A operação foi conduzida sob as instruções do secretário norte-americano da Guerra Pete Hegseth e resultou na morte de duas pessoas. Uma terceira sobreviveu e foi localizada após a ativação dos protocolos de busca e salvamento do Comando Sul.

O comando publicou um comunicado na sua conta no X, acompanhado de material audiovisual, explicando que o barco era operado por "organizações terroristas designadas" envolvidas em operações de tráfico de droga.

Este tipo de ação faz parte do plano "Lança do Sul", uma iniciativa que aumentou a presença militar dos EUA nas águas do Pacífico e das Caraíbas com o objetivo declarado de intercetar as rotas do tráfico de droga.

Questionamento da legalidade das acções

A operação trouxe de novo para cima da mesa o debate sobre a legalidade internacional de tais intervenções.

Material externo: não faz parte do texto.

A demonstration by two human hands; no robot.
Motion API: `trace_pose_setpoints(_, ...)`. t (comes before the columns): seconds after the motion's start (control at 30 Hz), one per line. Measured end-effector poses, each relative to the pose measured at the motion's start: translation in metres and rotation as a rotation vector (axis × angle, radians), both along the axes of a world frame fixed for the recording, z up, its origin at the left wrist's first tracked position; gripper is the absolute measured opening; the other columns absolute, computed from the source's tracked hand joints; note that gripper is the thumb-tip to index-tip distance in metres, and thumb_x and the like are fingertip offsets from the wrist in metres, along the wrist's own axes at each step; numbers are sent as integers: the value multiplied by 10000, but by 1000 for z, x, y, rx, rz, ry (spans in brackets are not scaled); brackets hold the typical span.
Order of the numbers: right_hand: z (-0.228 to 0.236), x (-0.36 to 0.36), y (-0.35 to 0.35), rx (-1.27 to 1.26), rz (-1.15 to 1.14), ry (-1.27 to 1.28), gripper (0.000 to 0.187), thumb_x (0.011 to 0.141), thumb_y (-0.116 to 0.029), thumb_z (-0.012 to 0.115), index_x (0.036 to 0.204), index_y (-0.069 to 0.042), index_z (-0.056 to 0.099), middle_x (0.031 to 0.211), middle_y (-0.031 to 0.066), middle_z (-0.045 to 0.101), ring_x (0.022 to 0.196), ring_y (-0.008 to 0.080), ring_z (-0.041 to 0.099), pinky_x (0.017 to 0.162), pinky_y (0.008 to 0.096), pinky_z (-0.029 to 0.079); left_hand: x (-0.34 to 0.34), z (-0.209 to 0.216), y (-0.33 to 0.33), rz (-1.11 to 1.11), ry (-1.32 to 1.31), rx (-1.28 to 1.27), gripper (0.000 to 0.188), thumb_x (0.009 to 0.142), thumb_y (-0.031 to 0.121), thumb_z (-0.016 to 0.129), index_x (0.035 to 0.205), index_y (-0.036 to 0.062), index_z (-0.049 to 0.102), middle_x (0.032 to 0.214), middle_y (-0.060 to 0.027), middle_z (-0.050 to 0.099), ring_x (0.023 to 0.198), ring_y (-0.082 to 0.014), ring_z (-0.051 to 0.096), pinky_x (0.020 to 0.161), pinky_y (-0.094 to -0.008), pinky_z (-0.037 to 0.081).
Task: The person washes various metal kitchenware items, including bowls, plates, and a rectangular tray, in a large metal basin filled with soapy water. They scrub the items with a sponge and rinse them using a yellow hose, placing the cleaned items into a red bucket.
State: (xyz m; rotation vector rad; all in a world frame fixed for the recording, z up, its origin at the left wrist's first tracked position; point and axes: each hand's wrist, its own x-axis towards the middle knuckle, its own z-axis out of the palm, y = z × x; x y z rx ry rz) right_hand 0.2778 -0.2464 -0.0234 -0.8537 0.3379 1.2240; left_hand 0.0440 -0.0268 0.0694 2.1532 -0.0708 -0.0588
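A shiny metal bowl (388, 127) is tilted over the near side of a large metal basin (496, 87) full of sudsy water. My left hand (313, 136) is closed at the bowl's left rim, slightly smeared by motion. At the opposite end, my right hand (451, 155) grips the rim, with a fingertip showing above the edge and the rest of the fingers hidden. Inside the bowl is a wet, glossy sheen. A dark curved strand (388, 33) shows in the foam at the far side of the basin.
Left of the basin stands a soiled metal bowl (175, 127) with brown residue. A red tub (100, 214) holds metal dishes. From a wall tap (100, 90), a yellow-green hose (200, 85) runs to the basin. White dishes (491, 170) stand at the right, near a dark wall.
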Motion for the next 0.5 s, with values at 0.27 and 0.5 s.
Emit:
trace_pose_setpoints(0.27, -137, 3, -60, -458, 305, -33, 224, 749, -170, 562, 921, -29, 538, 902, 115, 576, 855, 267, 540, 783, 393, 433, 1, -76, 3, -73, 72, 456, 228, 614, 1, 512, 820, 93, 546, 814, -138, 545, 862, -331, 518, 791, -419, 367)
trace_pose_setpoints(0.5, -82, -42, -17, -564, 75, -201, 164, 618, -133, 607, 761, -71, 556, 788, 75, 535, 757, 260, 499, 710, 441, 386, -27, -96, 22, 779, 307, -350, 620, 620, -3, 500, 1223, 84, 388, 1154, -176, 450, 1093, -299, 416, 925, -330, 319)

Analistas e especialistas em direito internacional salientam que estes ataques carecem da proteção necessária ao abrigo dos regulamentos que regem o uso da força em águas internacionais.

Os críticos salientam que, sem uma autorização explícita dos países afetados ou um mandato claro dos organismos internacionais, tais ações constituem uma violação da soberania e dos tratados existentes.

Apesar das controvérsias, a administração norte-americana defende que estas operações são necessárias para combater o tráfico de droga e as organizações criminosas que atuam na região. No entanto, a falta de transparência sobre os critérios utilizados para identificar os alvos e a ausência de mecanismos internacionais de controlo continuam a suscitar dúvidas sobre a proporcionalidade e a legitimidade destas operações militares em alto mar.